- **Work to be completed**
Only the lines below from the one containing "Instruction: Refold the" to the one containing "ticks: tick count" should be repeated, both included and unchanged.

Stored data entries
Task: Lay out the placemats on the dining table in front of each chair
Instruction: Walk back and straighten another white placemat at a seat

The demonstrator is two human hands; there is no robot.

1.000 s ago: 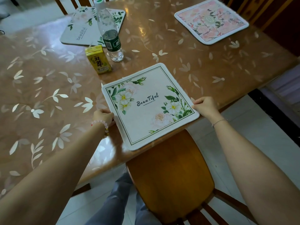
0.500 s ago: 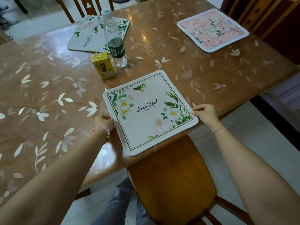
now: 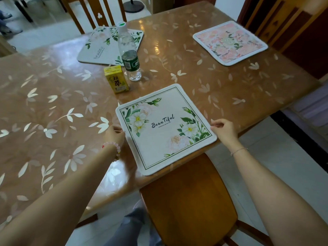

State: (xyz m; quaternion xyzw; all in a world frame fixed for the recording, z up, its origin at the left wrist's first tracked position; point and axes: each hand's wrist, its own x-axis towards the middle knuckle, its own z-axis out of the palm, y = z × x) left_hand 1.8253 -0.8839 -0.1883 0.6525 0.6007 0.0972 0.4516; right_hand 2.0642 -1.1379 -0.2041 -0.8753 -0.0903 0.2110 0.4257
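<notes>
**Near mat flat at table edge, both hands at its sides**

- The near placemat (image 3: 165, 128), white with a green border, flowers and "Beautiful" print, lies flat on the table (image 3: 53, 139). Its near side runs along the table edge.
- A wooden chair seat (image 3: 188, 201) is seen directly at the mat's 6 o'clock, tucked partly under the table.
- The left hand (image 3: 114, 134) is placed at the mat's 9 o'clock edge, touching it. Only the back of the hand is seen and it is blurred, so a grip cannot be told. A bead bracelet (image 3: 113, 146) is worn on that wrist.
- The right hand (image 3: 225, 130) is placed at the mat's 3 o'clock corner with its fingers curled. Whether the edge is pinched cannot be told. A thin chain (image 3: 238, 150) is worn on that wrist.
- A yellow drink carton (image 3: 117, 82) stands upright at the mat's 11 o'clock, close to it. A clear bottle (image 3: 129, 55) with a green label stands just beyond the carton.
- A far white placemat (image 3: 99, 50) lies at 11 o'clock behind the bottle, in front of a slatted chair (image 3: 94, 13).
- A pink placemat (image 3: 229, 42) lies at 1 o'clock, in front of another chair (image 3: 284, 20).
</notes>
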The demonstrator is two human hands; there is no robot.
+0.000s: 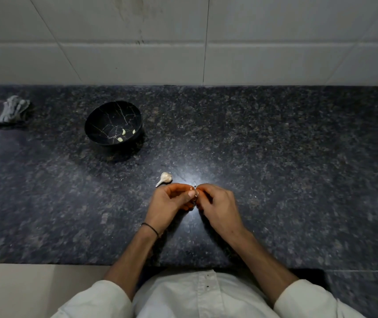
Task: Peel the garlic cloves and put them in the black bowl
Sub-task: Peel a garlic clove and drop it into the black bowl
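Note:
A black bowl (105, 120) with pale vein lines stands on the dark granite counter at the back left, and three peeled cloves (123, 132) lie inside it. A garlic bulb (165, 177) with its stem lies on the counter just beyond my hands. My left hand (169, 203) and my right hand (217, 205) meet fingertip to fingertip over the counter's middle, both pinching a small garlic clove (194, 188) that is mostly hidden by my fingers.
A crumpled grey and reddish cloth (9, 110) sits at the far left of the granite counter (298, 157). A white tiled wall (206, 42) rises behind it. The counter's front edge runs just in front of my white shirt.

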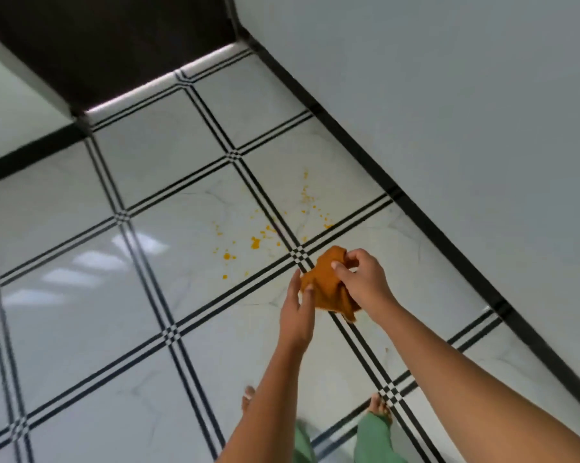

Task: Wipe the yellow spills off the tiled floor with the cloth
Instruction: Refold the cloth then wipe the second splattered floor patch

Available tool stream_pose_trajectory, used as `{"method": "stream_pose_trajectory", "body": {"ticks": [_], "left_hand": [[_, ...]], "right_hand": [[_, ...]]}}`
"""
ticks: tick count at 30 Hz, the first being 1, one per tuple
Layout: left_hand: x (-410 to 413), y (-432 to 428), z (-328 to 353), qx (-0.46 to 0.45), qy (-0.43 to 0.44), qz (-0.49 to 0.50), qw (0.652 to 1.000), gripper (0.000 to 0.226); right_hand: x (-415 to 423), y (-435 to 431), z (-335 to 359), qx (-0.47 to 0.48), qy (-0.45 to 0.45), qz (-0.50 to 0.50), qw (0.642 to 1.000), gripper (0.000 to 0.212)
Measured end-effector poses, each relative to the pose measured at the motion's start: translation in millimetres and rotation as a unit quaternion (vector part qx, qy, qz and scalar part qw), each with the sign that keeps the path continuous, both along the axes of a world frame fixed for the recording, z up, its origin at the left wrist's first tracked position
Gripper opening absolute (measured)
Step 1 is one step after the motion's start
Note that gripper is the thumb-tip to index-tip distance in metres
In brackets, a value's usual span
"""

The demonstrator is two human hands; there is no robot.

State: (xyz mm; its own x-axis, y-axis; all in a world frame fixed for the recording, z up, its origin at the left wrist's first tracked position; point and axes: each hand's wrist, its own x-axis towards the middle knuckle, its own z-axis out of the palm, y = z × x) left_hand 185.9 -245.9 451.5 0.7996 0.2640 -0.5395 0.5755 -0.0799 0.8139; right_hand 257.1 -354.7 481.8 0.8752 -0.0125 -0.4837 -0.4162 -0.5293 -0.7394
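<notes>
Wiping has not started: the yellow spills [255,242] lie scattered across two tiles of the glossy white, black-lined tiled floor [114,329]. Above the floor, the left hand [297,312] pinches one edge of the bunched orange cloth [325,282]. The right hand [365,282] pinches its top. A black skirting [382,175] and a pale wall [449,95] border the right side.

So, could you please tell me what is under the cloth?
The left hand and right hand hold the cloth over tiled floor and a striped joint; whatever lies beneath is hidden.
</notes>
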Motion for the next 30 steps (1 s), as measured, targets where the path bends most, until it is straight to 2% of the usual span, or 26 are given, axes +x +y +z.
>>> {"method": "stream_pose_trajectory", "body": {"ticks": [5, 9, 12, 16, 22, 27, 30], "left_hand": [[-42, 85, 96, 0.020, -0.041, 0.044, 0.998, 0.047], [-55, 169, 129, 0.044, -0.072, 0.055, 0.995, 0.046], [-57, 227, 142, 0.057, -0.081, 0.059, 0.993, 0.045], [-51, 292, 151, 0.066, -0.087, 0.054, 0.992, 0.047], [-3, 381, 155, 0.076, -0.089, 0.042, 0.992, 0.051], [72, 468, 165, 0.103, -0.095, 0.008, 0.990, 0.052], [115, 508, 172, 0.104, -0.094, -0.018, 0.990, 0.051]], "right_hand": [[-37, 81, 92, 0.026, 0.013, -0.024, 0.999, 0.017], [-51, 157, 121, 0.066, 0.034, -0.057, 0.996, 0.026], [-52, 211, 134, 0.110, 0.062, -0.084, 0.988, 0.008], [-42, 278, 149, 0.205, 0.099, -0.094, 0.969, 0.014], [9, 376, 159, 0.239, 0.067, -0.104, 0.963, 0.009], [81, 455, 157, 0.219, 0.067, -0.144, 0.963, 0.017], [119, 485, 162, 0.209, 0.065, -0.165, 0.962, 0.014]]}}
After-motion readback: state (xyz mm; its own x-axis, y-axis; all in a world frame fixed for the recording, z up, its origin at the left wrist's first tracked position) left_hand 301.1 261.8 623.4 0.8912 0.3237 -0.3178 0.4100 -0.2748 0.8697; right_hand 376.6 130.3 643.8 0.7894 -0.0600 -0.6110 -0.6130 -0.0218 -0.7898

- **Answer to this problem**
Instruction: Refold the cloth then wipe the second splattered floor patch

Available tool stream_pose_trajectory, used as `{"method": "stream_pose_trajectory", "body": {"ticks": [_], "left_hand": [[_, ...]], "right_hand": [[_, ...]]}}`
"""
ticks: tick count at 30 Hz, the first being 1, one per tuple

Nothing else is part of this answer.